Within the listing below, filter for "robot" and copy every matching line.

*** Opening of Task input ***

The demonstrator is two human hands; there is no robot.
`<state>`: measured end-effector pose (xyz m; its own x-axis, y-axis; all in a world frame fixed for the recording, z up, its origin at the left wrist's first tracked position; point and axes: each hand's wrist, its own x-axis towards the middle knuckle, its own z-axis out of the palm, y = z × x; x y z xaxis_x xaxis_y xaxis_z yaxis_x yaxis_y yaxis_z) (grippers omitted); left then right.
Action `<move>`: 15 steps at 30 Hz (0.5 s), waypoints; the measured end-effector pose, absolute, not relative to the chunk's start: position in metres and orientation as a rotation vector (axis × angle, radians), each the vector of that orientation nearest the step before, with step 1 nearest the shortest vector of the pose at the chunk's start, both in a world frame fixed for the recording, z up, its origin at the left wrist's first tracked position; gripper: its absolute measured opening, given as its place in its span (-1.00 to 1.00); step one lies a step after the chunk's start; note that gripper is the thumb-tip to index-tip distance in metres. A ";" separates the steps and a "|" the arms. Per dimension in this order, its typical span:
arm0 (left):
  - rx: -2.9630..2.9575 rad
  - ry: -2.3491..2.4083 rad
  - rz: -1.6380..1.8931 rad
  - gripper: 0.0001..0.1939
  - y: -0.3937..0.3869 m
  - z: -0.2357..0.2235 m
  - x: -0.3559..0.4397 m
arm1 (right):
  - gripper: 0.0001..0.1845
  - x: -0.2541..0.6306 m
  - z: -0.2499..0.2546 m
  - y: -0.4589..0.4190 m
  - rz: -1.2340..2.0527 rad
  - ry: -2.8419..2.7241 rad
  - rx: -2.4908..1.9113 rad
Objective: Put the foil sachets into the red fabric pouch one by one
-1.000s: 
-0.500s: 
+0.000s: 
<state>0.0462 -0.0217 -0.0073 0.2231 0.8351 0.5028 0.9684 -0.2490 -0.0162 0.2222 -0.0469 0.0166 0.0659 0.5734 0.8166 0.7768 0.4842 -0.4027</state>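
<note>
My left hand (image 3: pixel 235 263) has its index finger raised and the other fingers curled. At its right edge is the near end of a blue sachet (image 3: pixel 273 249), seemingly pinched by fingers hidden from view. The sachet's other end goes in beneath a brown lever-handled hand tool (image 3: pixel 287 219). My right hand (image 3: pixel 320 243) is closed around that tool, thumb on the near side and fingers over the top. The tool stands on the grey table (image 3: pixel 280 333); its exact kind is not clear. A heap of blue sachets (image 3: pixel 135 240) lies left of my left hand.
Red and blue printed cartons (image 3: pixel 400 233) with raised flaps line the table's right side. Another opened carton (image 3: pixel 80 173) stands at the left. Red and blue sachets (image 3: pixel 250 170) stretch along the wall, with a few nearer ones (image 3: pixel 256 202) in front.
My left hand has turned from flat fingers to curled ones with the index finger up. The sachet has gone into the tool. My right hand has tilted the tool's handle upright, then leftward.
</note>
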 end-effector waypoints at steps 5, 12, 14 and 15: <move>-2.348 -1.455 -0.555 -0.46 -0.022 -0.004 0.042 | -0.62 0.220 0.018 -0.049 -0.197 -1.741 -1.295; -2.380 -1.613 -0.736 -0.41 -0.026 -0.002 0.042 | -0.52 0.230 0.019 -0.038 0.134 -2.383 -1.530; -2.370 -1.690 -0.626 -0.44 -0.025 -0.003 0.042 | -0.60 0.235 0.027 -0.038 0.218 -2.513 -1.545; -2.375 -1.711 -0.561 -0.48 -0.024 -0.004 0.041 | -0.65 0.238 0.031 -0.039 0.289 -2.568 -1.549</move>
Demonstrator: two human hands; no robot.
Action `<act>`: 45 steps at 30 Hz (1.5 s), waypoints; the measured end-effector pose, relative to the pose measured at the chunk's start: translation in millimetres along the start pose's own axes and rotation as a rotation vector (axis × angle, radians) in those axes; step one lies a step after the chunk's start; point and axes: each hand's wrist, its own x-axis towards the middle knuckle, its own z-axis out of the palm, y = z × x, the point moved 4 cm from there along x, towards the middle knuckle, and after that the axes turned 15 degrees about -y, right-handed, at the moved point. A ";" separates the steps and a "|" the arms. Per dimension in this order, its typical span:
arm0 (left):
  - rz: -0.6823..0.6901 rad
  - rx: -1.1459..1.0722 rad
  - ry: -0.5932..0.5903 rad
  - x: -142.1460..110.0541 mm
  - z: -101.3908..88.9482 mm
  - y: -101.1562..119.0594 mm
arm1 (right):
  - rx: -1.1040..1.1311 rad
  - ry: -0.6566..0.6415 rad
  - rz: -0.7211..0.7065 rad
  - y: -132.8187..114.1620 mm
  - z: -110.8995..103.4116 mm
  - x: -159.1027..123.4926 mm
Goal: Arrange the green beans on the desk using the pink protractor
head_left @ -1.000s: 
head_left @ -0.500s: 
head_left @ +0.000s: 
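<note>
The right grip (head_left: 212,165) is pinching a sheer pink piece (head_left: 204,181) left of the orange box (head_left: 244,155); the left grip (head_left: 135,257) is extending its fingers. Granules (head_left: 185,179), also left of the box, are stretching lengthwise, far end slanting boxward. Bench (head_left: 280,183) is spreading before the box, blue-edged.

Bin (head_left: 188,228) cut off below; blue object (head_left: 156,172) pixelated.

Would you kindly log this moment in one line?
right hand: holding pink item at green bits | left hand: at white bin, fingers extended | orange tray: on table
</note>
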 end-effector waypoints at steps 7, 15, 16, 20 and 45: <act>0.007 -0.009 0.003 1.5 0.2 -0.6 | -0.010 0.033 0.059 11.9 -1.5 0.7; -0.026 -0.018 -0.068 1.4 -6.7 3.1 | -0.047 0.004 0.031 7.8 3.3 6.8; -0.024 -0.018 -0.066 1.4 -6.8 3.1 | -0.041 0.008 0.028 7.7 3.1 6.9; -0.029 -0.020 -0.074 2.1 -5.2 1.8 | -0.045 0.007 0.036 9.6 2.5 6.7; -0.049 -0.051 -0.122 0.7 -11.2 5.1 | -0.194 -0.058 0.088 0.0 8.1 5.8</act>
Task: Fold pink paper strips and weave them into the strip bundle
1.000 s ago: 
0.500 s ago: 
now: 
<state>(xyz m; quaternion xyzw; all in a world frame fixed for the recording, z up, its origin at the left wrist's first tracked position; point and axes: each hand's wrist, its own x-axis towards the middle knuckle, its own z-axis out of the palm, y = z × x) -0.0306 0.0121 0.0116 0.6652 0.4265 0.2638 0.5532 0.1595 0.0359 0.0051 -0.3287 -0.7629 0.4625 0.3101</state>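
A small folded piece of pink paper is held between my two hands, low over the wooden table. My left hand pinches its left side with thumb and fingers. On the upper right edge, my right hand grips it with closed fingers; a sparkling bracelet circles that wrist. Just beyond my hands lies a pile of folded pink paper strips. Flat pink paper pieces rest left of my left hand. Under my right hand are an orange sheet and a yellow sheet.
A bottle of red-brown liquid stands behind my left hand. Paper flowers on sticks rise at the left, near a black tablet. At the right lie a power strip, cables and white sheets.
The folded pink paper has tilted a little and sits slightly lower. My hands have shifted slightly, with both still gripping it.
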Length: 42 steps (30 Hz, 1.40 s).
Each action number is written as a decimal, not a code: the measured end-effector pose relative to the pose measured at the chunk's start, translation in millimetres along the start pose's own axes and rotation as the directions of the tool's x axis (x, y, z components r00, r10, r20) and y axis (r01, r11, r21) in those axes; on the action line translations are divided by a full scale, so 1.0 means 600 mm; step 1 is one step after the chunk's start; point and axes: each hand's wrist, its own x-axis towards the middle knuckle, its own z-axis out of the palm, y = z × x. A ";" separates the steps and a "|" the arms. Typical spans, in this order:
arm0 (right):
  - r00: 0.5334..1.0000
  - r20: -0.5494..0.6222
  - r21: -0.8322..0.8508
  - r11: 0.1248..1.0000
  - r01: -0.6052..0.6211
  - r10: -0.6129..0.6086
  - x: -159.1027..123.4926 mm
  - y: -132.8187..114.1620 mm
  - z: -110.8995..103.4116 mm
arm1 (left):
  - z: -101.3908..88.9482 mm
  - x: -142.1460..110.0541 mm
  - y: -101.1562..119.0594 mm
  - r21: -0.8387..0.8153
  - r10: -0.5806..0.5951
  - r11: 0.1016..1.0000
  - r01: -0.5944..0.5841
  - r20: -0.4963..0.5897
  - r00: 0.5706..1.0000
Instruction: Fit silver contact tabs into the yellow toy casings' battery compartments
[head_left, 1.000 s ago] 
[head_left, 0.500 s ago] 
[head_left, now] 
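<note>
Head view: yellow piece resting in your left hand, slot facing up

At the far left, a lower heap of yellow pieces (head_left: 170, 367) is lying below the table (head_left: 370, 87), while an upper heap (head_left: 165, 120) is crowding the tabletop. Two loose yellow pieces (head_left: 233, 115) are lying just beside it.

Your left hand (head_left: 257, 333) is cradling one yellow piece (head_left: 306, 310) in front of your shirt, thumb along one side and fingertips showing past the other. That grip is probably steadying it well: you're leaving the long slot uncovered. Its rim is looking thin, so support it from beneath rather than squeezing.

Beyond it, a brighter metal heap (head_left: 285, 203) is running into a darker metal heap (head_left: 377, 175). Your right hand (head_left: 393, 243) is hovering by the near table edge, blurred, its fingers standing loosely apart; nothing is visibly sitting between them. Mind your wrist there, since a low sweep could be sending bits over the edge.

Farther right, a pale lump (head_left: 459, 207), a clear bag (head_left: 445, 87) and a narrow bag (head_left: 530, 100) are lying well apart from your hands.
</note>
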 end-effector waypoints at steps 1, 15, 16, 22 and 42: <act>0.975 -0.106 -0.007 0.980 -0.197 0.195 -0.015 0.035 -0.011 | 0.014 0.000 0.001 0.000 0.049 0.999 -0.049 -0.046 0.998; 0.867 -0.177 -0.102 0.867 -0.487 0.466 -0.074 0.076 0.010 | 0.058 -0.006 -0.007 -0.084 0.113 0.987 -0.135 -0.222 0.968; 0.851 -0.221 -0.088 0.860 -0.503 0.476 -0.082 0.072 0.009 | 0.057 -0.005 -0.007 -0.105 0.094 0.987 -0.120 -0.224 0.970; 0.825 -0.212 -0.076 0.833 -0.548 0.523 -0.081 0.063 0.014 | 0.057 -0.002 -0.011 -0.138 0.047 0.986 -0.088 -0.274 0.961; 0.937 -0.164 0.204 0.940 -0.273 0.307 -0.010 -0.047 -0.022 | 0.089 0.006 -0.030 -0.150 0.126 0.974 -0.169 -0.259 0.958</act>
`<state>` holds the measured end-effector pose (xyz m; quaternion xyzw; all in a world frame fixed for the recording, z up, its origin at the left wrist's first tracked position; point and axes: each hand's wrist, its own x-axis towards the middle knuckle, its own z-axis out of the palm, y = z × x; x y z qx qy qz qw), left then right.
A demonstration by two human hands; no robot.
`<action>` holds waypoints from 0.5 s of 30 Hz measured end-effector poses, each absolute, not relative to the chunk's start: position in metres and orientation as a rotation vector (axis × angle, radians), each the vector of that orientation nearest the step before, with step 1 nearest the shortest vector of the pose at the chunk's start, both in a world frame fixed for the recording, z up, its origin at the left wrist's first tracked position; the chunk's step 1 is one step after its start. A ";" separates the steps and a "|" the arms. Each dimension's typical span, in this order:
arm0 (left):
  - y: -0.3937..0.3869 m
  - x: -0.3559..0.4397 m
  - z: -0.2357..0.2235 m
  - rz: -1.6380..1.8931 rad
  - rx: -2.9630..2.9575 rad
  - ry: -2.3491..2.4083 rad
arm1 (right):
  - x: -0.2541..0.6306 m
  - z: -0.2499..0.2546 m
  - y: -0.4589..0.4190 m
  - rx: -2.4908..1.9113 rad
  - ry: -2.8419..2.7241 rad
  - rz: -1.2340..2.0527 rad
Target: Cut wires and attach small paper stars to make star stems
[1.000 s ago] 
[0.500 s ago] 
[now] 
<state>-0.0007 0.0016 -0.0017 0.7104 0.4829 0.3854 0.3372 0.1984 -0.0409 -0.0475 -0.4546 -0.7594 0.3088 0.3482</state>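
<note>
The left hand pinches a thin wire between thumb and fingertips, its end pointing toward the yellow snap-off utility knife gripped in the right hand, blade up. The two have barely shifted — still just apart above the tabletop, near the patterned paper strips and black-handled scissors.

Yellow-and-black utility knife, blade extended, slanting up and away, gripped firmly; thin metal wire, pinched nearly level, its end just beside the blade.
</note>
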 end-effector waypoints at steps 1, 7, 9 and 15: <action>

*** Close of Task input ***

Written solution
The demonstrator is two human hands; there is no robot.
Demonstrator: two human hands; no robot.
A demonstration by two human hands; no robot.

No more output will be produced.